At 610, the responder device 604 can use a lookup function to find a second public key pk_A associated with the uuid. For example, the responder device 604, via the lookup function can have access to a database of uuids of initiator devices and their associated pks. The lookup function can retrieve the pk_A from the database for the responder device 604.

At 612, the responder device 604 can generate a session key, URSK. The responder device can generate a random number rB. The responder device 604 can then generate a value, v, based on rB and P (e.g., v=rb*P). The responder device 604 can then generate URSK and a key value K1. The responder device 604 can generate USRK and K1 by applying a KDF to rB and pk_A, rB and C, and B and pk_A (e.g., URSK=KDF(rB*pk_A, rB*C, sk_B*pk_A).

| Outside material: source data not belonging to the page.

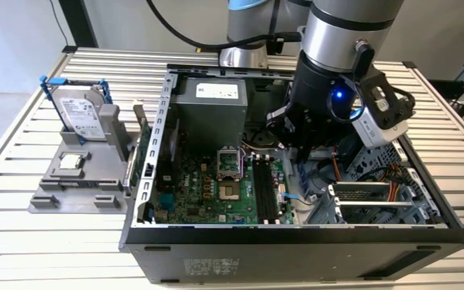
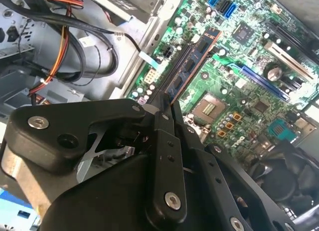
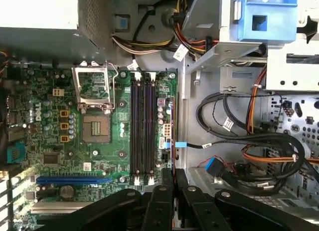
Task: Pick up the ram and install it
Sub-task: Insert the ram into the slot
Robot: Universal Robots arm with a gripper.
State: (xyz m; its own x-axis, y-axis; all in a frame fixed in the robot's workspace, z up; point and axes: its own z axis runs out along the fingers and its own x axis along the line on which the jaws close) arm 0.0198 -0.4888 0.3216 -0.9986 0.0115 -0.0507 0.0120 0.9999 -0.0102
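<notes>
The ram [image 2: 192, 61] is a thin stick held on edge between the fingers [image 2: 162, 122], which are closed on its near end; its free length reaches out over the motherboard [image 2: 239, 101]. In the first wrist view the ram [image 3: 173, 136] appears as a narrow edge-on line running out from between the fingers [image 3: 166, 177], just beside the two dark memory slots [image 3: 142, 131] on their cable side and parallel to them. It is not seated in either slot; both slots stand unfilled. Whether its lower edge touches the board cannot be told.

The gripper [image 3: 172, 183] is inside the open computer case [image 1: 147, 181], over the edge of the motherboard [image 3: 75, 141] next to the bundle of black and orange cables [image 3: 249, 141]. The processor socket [image 3: 97, 126] lies on the far side of the slots from the ram.

In the exterior view the arm [image 1: 337, 66] comes down into the case at the exterior view's right of the slots [image 1: 266, 187]. On the table [image 1: 22, 241], to the exterior view's left of the case, a grey stand [image 1: 75, 175] carries a silver hard drive [image 1: 79, 112] in a blue frame.
</notes>
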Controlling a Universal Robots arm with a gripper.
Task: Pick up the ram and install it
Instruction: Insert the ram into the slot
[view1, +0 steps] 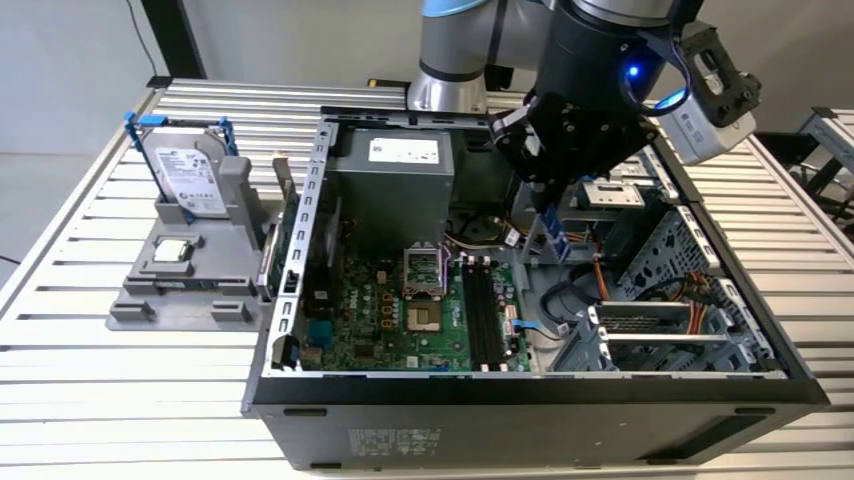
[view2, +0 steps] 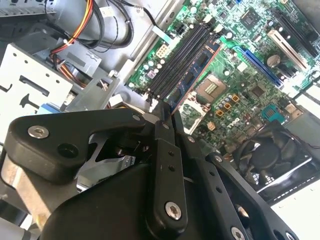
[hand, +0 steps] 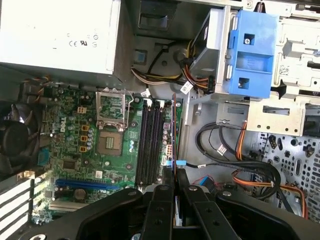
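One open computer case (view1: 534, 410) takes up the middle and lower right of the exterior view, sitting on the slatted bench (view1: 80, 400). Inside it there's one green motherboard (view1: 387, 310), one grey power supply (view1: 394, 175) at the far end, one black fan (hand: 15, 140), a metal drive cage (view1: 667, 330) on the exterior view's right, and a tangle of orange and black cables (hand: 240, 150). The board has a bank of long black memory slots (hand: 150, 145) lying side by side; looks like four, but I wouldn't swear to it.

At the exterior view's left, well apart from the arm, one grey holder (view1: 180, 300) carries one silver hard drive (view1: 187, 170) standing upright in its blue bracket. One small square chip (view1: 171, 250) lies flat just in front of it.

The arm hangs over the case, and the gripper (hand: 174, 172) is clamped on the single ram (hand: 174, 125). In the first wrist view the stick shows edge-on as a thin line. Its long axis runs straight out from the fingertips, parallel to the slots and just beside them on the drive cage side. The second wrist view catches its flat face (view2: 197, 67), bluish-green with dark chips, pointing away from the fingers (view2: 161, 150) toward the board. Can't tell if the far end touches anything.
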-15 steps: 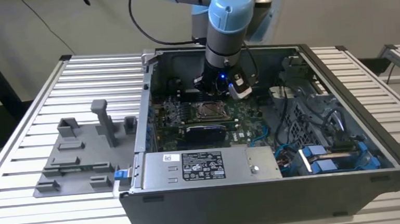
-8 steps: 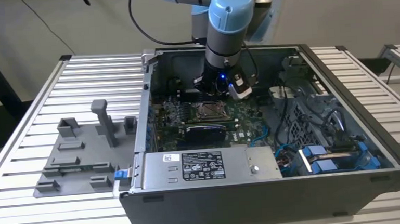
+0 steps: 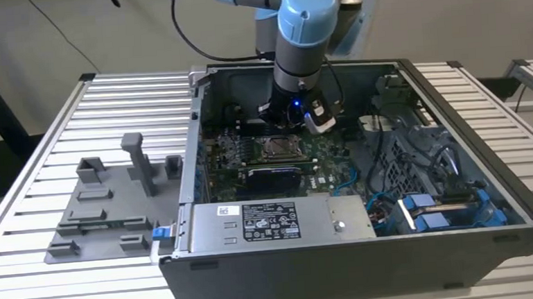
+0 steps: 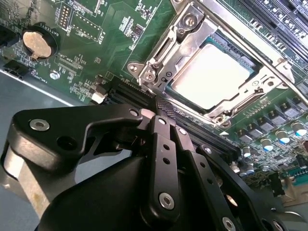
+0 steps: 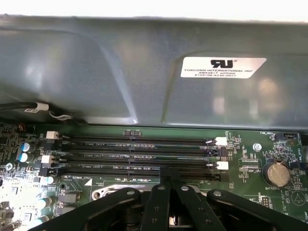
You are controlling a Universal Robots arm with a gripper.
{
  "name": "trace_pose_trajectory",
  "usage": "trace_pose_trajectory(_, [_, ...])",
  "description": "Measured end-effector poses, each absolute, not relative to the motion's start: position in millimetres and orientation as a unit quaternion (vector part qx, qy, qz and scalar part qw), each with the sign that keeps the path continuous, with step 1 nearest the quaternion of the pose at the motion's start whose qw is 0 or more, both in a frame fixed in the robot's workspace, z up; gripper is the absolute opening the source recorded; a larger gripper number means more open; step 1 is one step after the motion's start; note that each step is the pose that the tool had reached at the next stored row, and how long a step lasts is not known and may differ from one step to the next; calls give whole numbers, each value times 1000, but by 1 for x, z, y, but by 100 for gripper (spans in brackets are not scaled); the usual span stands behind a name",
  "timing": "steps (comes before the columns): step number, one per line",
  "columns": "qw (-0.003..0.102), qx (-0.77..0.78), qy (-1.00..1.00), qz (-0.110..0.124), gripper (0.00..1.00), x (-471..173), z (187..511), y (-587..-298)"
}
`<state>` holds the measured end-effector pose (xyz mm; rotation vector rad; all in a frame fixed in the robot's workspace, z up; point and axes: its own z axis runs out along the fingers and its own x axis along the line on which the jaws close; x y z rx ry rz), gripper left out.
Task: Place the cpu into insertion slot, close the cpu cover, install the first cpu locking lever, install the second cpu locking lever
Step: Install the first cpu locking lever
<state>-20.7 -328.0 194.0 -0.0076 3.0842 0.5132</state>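
Observation:
In the second wrist view the cpu lies flat in the insertion slot on the green motherboard. The silver cpu cover is down over it, and the chip's pale face shows through the window. A thin metal lever rod runs along the cover's far side. My gripper is shut, its black fingertips pressed together at the corner of the cover, with nothing visible between them. In the exterior view the gripper hangs inside the open computer case, just behind the slot.
Long black memory slots lie just beyond the fingertips, with the grey case wall behind them. A coin battery sits on the board. A power supply and blue cables fill the case front. A grey fixture tray stands outside at the exterior view's left.

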Motion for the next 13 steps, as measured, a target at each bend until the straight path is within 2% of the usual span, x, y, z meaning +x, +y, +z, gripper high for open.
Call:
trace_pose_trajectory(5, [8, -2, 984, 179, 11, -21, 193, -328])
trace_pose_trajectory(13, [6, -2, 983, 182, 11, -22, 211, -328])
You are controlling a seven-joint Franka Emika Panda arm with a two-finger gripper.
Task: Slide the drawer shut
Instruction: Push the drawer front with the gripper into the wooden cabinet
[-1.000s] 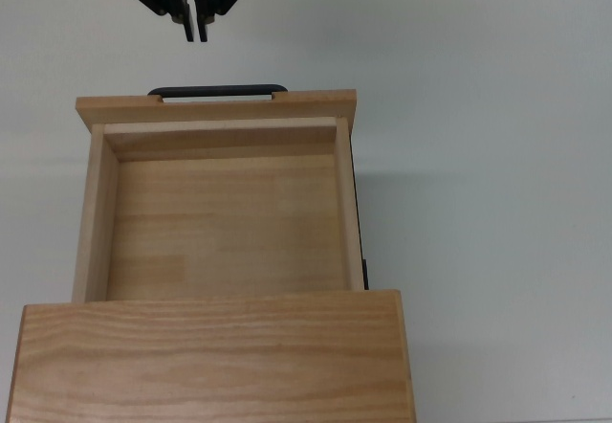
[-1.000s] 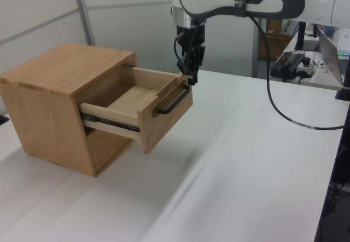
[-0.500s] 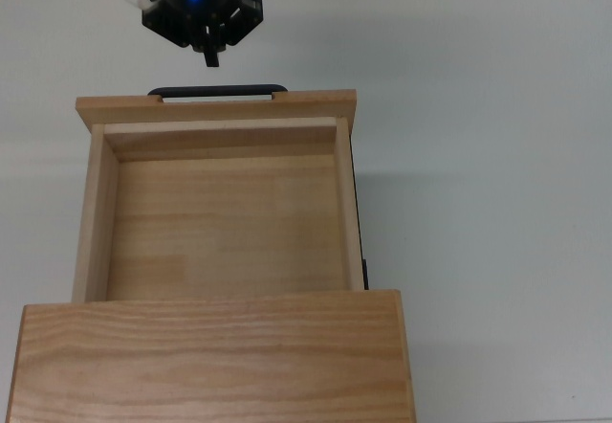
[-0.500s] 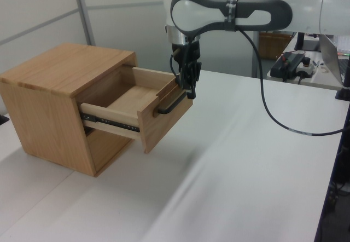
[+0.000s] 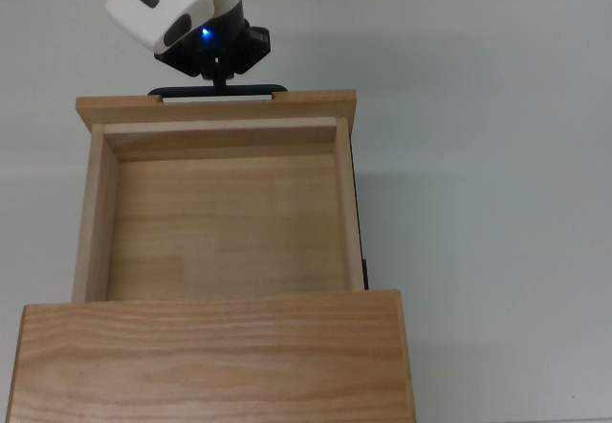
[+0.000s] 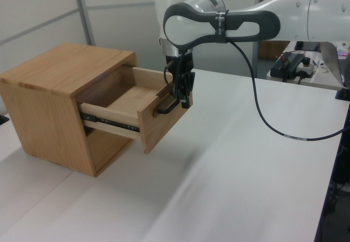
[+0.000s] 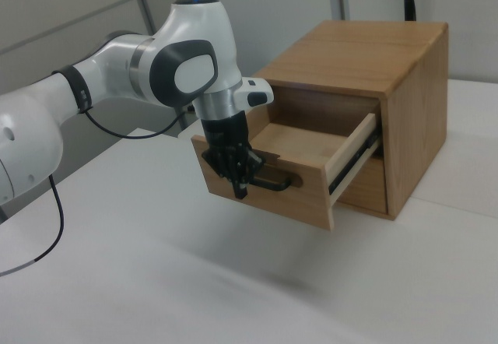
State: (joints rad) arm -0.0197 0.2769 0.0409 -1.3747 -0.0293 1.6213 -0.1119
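Note:
The light wooden drawer (image 5: 220, 222) stands pulled far out of its cabinet (image 5: 210, 356) with nothing inside. Its front panel (image 5: 215, 109) carries a thin black U-shaped handle (image 5: 260, 89). My gripper (image 5: 221, 78) points down just in front of that handle near its middle, fingers shut with nothing between them. In the left view the gripper (image 6: 184, 104) hangs level with the handle (image 6: 165, 109), against the panel's outer face. The right view shows the gripper (image 7: 240, 192) at the handle's (image 7: 276, 183) left end, before the drawer (image 7: 311, 145).
The cabinet (image 6: 54, 69) sits on a wide white table (image 6: 235, 165). A black cable (image 6: 268, 121) loops from my arm over the table. Power strips and gear (image 6: 292, 61) lie beyond the table at the left view's right.
My gripper has come down and toward the drawer front, from above and beyond the handle to right at it. The drawer has not moved.

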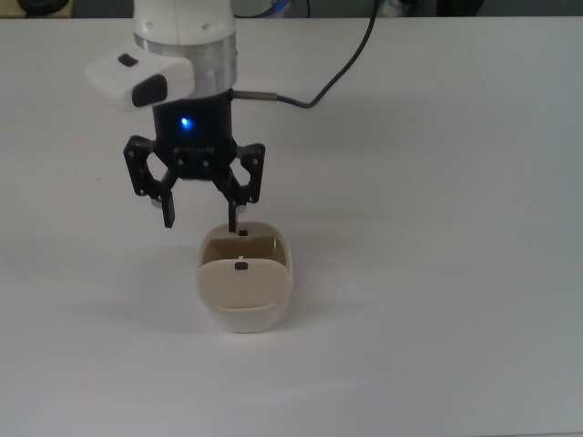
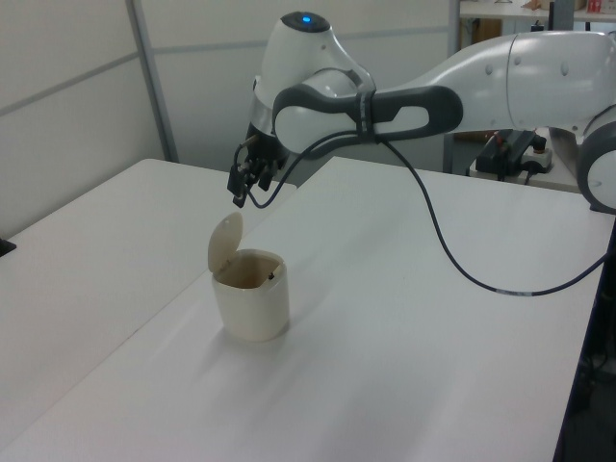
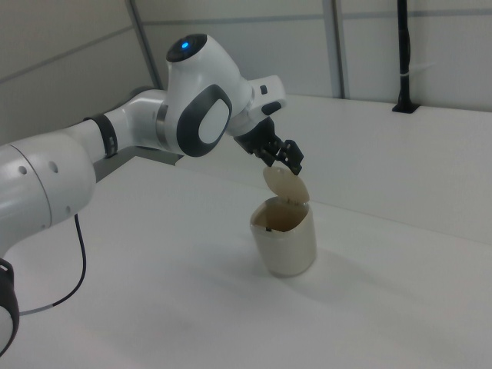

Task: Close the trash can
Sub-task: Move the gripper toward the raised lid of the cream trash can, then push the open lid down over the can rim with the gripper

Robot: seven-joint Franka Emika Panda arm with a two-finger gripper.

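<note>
Trash can (image 1: 244, 291) is being left open on the white table (image 1: 437, 228), below and just beyond the gripper (image 1: 199, 217) toward the top view's bottom; its lid (image 2: 224, 241) is being held tilted up at the hinge, so the task is judged not yet done. Gripper is being kept spread wide and empty, hovering above the lid's raised edge, apparently not touching, probably placed so the lid can be pushed down.
</note>
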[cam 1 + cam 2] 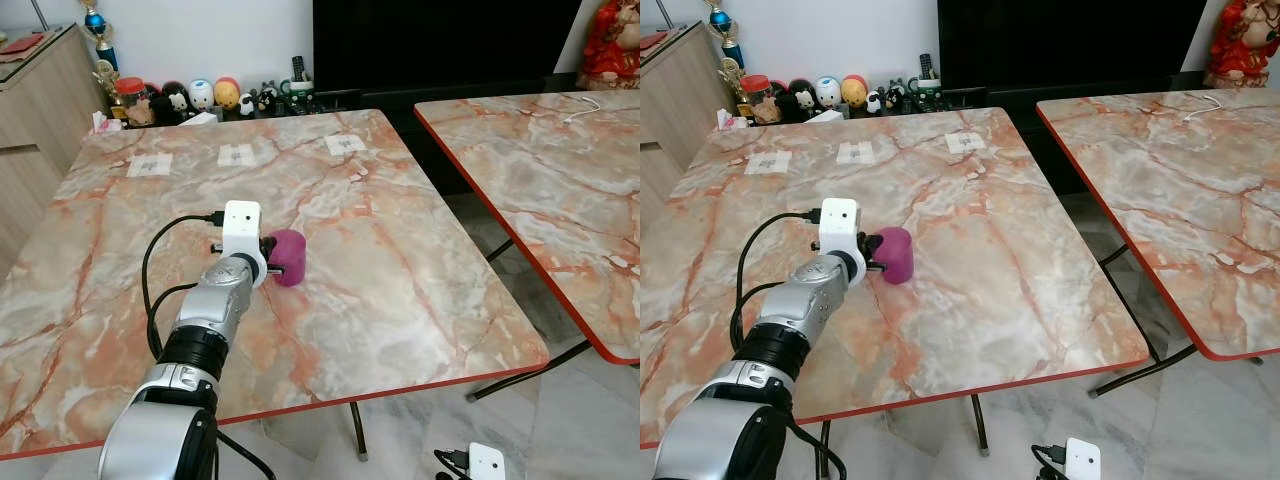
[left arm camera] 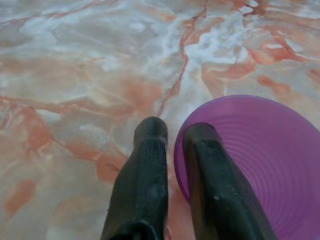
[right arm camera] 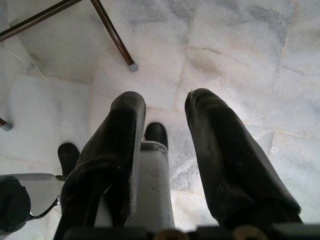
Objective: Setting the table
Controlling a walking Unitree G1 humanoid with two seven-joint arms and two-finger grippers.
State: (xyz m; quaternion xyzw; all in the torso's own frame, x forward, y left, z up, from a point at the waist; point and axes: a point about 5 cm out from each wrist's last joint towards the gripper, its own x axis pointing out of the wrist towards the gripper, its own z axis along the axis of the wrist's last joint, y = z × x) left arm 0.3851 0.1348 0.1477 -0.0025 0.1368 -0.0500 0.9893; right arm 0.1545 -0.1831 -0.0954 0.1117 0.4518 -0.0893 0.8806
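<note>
The right end effector (image 3: 165,120) hangs idle above the floor, fingers parted and holding nothing. On the near surface (image 1: 400,300), the left end effector (image 2: 172,145) pinches the rim of one purple cup (image 1: 289,256), one finger inside and one outside, nearly closed on the wall. The cup sits on the surface near its middle. To place it well, lower it until its base rests flat, open the fingers fully, then withdraw straight upward. Three paper markers (image 1: 236,155) lie along the far edge. A second surface (image 1: 560,190) stands to the right.

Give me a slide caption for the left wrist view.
Left gripper pinching the rim of a purple ribbed plastic cup on the marble-patterned tabletop.
</note>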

At 616, the initiator device 602 can use a lookup function to find a public key, pk_B, associated with it by using an identifier ID_B. The initiator device 602 can then generate a reference key value, K1′. The initiator device 602 can generate K1′ by applying KDF sk_A and v, rA and v, and sk_A and pk_B (e.g., URSK=KDF(sk_A*v, rA*v, sk_A*pk_B). The initiator device 602 can then verify the URSK by comparing K1 to K1′ (e.g., K1==K1′). If K1 equals K1′, URSK can be verified and the initiator device 602 can open a secure session with the responder device 604. If K1 does not K1′, URSK is not verified, the initiator device 602 does not open a secure session with the responder device 604.

Enforcing key revocations for an individual responder device or initiator device can be unrealistic in some use cases. Without a workable revocation scheme, having individual public key pairs may not be practicable. Therefore, embodiments herein describe a key renewal scheme. Assume that all the initiator devices share the same private key, public key pair (sk[n]/pk[n]) in the embodiments described by FIG. 3. To accomplish this, the service provider can generate several key pairs and configures an initiator device to store the first private key sk[1], and all of the public keys pk[1], . . . , pk [n]. The sk[1] can be identified by a key identifier, KID. After a period of time, the service provider can configure the initiator device to store the next private key, sk[2]. The service operator can further configure the initiator device to store a new KID to identify sk[2].

Embodiments described herein further include a key rachet scheme to prevent rollbacks. That is, once a new private key, sk[2], is installed, the old private key, sk[1], should be invalidated. In the practical situation, it can be unrealistic to install the new key to all initiating devices at once. The system needs a grace period until all readers include the new private key. During such a grace period, the initiating devices can use either the old private key or the new private key. Once the grace period has ended, the service operator can configure the initiator devices to use the new private key and invalidate the old private key.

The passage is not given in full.